Brief
Find the line in the entries below that contains "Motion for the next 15". Repeat it exactly, and every line after it through the line that contains "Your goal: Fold".

── Data for processing ──

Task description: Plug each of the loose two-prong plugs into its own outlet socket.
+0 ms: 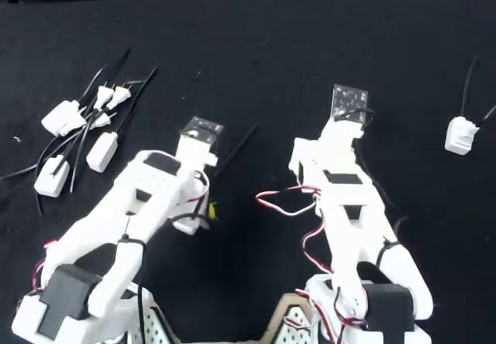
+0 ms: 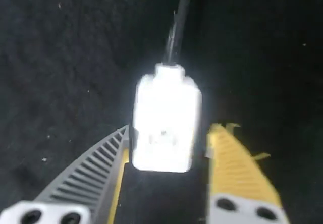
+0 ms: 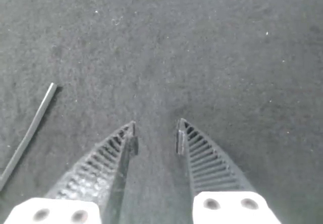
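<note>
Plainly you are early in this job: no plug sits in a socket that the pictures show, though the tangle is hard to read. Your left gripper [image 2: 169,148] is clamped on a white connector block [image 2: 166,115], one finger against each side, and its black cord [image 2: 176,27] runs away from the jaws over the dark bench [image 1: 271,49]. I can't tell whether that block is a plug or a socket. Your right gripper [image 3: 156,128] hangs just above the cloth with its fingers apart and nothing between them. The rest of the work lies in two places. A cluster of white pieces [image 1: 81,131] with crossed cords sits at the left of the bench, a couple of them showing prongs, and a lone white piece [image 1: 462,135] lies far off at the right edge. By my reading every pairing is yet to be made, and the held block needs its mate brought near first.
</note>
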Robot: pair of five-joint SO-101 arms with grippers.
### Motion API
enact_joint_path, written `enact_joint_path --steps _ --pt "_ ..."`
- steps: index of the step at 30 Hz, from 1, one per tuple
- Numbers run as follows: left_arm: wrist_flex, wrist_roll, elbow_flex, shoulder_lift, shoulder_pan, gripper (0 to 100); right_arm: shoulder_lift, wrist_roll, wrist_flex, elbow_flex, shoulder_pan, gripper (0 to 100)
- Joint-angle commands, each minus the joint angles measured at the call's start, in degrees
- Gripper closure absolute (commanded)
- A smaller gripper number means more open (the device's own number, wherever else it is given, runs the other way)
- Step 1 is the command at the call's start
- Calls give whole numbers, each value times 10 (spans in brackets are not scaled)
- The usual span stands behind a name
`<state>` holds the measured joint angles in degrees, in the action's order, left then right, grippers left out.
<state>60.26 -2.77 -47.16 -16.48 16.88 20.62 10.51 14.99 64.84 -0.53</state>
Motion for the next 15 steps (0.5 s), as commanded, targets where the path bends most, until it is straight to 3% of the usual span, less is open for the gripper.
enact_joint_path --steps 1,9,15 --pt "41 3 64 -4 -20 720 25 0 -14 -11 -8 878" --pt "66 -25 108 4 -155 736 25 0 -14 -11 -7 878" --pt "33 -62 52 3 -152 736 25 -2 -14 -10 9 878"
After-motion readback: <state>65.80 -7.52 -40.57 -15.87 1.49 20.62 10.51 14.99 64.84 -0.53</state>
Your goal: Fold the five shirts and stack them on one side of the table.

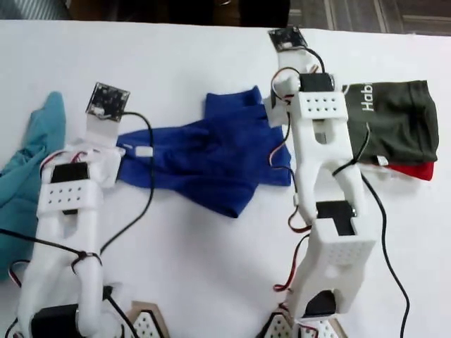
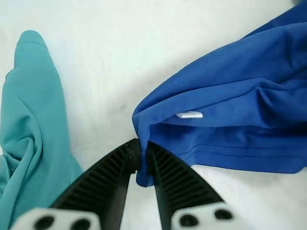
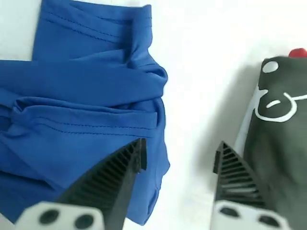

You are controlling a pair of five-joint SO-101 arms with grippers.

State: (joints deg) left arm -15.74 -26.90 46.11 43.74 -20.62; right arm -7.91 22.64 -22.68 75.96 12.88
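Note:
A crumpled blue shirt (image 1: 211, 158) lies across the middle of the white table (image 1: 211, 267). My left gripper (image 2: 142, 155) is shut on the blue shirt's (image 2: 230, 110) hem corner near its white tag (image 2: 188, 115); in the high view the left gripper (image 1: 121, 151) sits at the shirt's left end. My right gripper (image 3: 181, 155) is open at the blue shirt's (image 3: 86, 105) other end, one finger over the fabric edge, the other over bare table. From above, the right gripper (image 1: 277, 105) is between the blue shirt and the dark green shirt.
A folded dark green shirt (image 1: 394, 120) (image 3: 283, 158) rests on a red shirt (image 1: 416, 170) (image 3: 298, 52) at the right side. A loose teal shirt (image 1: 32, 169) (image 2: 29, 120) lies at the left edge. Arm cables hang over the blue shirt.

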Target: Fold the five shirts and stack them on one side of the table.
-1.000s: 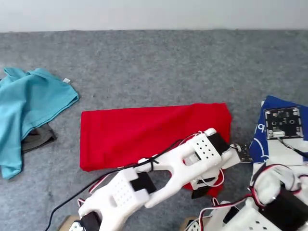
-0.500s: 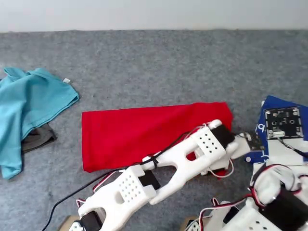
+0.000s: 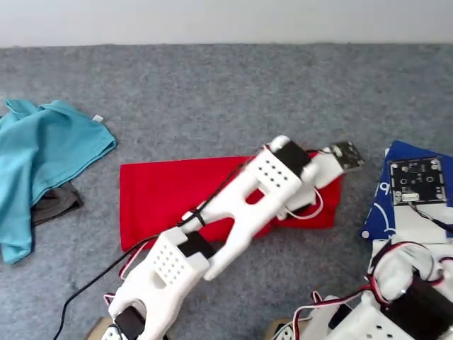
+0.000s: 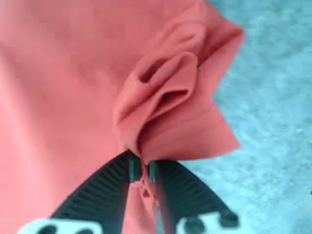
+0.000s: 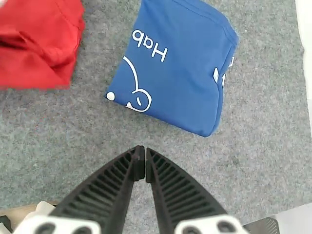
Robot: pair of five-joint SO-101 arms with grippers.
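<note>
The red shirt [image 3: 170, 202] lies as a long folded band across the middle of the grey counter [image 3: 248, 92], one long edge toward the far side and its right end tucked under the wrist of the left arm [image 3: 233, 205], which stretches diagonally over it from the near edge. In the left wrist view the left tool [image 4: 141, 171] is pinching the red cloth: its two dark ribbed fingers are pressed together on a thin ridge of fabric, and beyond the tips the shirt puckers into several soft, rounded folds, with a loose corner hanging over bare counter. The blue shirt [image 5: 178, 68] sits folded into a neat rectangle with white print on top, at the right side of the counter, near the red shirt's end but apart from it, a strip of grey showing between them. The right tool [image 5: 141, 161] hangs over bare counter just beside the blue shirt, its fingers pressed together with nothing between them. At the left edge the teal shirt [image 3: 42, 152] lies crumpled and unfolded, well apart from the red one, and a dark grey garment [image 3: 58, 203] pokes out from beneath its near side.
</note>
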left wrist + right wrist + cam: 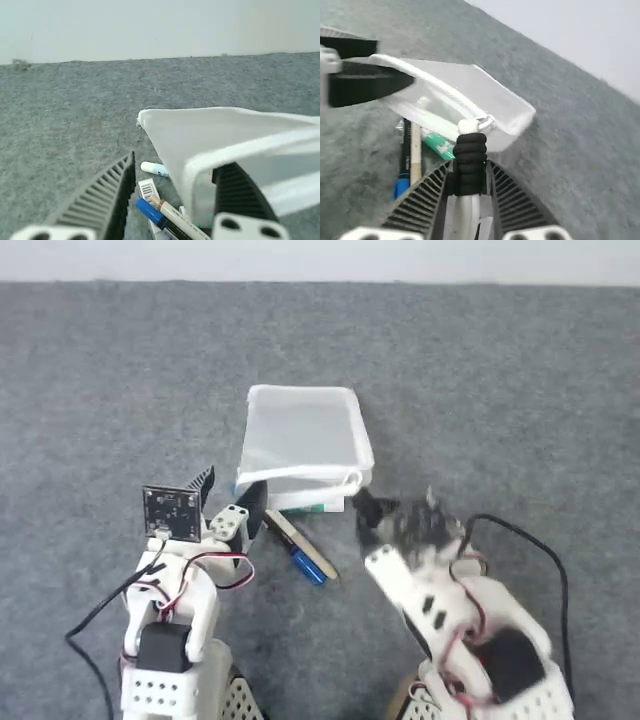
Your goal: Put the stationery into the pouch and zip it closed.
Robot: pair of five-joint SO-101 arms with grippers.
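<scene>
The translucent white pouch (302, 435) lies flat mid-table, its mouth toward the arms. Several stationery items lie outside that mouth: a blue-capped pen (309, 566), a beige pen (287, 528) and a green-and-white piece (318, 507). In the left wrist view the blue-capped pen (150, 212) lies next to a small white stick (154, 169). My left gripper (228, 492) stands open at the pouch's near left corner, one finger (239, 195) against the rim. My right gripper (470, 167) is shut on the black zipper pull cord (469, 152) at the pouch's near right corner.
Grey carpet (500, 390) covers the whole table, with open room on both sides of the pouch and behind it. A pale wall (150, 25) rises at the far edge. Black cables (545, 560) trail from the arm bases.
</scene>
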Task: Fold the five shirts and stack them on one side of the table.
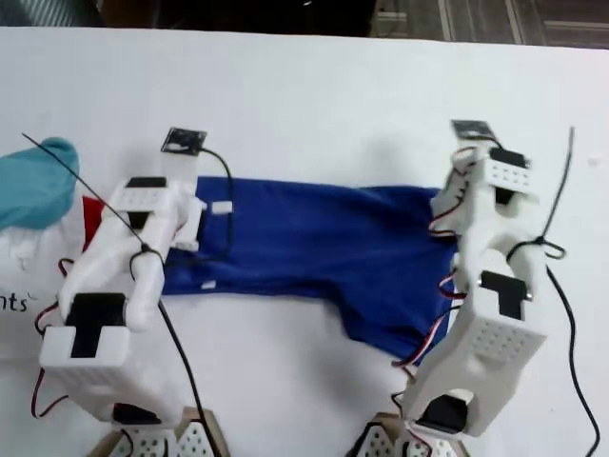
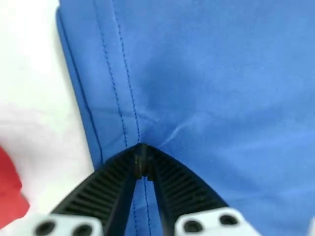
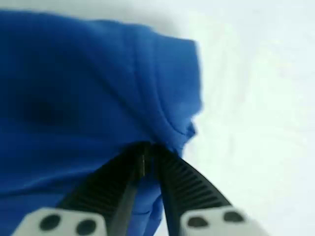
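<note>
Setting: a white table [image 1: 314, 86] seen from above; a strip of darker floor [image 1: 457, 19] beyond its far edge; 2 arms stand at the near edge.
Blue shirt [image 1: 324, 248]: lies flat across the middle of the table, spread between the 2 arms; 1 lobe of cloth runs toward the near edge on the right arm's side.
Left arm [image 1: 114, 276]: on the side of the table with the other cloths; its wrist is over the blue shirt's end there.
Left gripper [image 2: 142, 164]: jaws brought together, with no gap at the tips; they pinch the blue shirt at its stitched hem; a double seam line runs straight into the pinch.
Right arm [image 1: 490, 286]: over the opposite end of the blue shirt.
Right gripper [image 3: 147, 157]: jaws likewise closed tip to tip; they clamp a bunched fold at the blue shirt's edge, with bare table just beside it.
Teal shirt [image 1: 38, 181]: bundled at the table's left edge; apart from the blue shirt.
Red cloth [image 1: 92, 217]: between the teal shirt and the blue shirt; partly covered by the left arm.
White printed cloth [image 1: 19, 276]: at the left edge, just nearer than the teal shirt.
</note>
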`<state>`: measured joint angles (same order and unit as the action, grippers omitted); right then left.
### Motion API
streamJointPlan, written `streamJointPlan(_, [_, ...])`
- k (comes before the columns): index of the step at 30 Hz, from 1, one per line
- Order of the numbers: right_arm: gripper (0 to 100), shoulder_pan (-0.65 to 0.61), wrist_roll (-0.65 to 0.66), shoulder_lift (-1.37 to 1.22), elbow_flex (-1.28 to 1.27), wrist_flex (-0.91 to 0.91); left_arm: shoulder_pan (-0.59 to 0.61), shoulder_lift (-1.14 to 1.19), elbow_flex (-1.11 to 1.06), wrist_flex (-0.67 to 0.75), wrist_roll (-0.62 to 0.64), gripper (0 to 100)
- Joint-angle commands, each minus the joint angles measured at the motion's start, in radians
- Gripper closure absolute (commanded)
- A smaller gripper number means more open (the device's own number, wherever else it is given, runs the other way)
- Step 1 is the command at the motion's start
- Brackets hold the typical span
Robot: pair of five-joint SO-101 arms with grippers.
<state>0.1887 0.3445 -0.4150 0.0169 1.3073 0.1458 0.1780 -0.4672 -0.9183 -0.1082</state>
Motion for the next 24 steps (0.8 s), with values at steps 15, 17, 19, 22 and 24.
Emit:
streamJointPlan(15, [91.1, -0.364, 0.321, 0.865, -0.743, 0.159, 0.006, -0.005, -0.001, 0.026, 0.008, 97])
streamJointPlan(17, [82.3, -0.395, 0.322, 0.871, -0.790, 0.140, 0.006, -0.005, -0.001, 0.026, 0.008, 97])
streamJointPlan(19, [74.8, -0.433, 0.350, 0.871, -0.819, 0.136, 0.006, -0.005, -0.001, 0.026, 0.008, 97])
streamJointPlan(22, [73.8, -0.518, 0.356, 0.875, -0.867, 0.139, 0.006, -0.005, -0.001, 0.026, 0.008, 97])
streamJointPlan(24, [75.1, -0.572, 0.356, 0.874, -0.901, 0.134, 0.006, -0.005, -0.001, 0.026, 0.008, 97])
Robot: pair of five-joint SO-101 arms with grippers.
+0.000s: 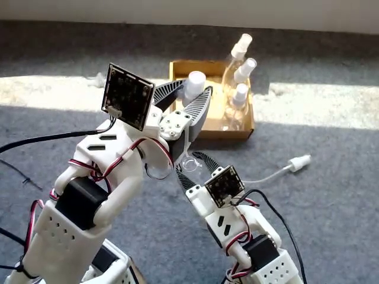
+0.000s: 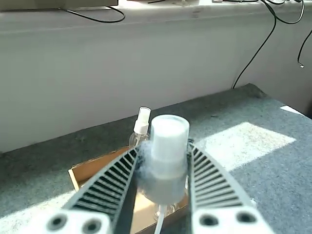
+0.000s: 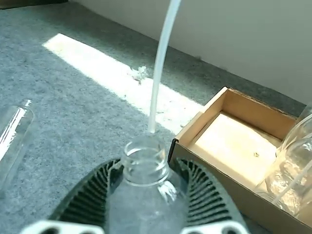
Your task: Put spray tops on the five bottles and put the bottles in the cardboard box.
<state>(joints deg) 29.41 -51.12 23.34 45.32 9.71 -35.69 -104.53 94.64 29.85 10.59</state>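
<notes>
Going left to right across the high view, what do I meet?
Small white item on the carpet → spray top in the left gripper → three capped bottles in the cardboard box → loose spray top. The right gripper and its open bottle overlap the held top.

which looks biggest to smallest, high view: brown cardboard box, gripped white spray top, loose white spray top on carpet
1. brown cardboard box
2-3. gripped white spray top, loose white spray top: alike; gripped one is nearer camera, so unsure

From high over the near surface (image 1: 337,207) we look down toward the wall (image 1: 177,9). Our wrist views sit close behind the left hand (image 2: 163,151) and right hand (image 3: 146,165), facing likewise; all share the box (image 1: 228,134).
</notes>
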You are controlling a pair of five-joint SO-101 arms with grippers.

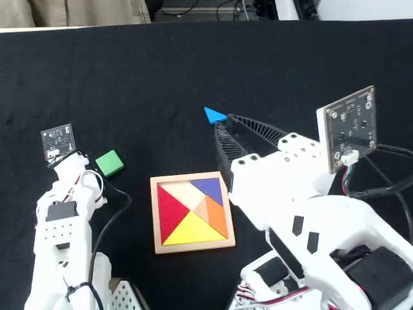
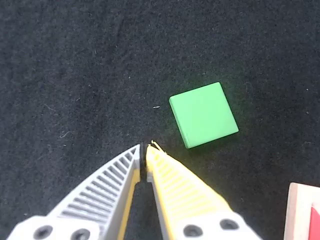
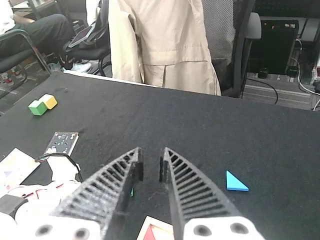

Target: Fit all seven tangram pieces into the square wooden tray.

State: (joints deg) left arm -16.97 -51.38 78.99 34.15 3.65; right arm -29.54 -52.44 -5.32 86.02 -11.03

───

Result for this exercise
Motion for the next 15 steps (0.5 s), as commanded, targets where the path bends most, until it is straight to 3% of the usual span, less is open for the gripper.
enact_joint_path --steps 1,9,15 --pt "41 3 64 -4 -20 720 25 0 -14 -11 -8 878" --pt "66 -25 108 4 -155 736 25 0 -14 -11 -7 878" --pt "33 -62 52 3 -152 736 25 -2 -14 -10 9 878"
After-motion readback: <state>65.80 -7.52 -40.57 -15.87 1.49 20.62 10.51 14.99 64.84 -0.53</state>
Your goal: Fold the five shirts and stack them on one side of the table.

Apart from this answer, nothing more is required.